- **What is expected**
Your job is to retype the whole listing exactly.
* * * * * * * * *
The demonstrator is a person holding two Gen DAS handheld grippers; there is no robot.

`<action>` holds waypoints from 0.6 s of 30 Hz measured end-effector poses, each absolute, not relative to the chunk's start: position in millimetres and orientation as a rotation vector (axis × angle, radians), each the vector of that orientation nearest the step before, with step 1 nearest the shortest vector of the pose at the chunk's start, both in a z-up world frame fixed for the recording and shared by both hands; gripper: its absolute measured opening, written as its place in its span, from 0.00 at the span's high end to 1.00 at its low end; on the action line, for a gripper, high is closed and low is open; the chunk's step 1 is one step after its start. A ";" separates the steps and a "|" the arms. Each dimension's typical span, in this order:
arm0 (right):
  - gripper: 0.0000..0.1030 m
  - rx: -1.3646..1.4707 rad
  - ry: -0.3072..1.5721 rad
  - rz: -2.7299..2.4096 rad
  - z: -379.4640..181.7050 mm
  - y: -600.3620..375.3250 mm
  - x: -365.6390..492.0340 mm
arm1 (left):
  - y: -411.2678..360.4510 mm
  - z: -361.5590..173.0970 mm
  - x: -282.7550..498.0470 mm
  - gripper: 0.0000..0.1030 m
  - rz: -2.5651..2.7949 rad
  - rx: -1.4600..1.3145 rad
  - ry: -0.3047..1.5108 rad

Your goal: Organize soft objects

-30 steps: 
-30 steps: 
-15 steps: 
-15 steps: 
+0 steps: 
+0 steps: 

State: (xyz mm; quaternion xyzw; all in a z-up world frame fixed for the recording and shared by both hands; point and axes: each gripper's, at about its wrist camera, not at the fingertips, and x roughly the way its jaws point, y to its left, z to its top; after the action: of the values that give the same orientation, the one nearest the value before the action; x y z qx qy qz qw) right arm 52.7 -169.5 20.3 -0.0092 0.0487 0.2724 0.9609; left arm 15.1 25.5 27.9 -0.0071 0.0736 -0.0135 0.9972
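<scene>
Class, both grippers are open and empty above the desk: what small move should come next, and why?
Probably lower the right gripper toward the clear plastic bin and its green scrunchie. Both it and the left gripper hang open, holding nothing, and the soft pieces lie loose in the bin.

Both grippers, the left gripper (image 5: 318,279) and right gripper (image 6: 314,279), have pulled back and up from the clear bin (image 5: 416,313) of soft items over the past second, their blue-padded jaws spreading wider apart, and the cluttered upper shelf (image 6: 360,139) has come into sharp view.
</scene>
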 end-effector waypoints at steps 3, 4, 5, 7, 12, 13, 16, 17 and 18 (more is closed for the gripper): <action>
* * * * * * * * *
- **Response to the exercise**
The demonstrator is a person holding two Gen DAS handheld grippers; there is no robot.

`<action>` holds waypoints from 0.6 s of 30 Hz measured end-effector poses, each absolute, not relative to the chunk's start: position in millimetres and orientation as a rotation vector (axis × angle, radians), each the vector of that orientation nearest the step before, with step 1 nearest the shortest vector of the pose at the chunk's start, both in a z-up world frame fixed for the recording and shared by both hands; gripper: its absolute measured opening, written as its place in its span, from 0.00 at the span's high end to 1.00 at its low end; on the action line, for a gripper, high is closed and low is open; the chunk's step 1 is one step after its start. A ";" separates the steps and a "|" the arms. Each dimension's typical span, in this order:
arm0 (right):
  - gripper: 0.0000..0.1030 m
  - rx: -1.3646..1.4707 rad
  - ry: -0.3072..1.5721 rad
  - rz: -2.7299..2.4096 rad
  - z: -379.4640..181.7050 mm
  - y: -600.3620..375.3250 mm
  - x: -365.6390..492.0340 mm
arm1 (left):
  - y: -411.2678..360.4510 mm
  - z: -361.5590..173.0970 mm
  - x: -282.7550..498.0470 mm
  - gripper: 0.0000..0.1030 m
  - rz: -2.5651..2.7949 rad
  - rx: -1.4600..1.3145 rad
  - ry: -0.3047..1.5108 rad

Your goal: Organize soft objects

-30 steps: 
-30 steps: 
-15 steps: 
-15 steps: 
+0 steps: 
+0 steps: 

State: (xyz mm; quaternion xyzw; all in a z-up world frame fixed for the recording and shared by both hands; point and axes: each gripper's, at about its wrist camera, not at the fingertips, and x roughly the way its jaws point, y to its left, z to its top; after the action: of the values that give the same orientation, the one nearest the value before the action; x y z qx qy qz qw) right arm 52.7 -169.5 20.3 -0.0092 0.0487 0.2724 0.9609; left arm 15.1 25.5 27.9 -0.0071 0.0736 -0.0135 0.9972
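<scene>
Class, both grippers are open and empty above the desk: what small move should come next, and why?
Probably lower the right gripper toward the clear plastic bin and its green scrunchie. Both it and the left gripper hang open, holding nothing, and the soft pieces lie loose in the bin.

Both grippers, the left gripper (image 5: 318,279) and right gripper (image 6: 314,279), have pulled back and up from the clear bin (image 5: 416,313) of soft items over the past second, their blue-padded jaws spreading wider apart, and the cluttered upper shelf (image 6: 360,139) has come into sharp view.
</scene>
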 end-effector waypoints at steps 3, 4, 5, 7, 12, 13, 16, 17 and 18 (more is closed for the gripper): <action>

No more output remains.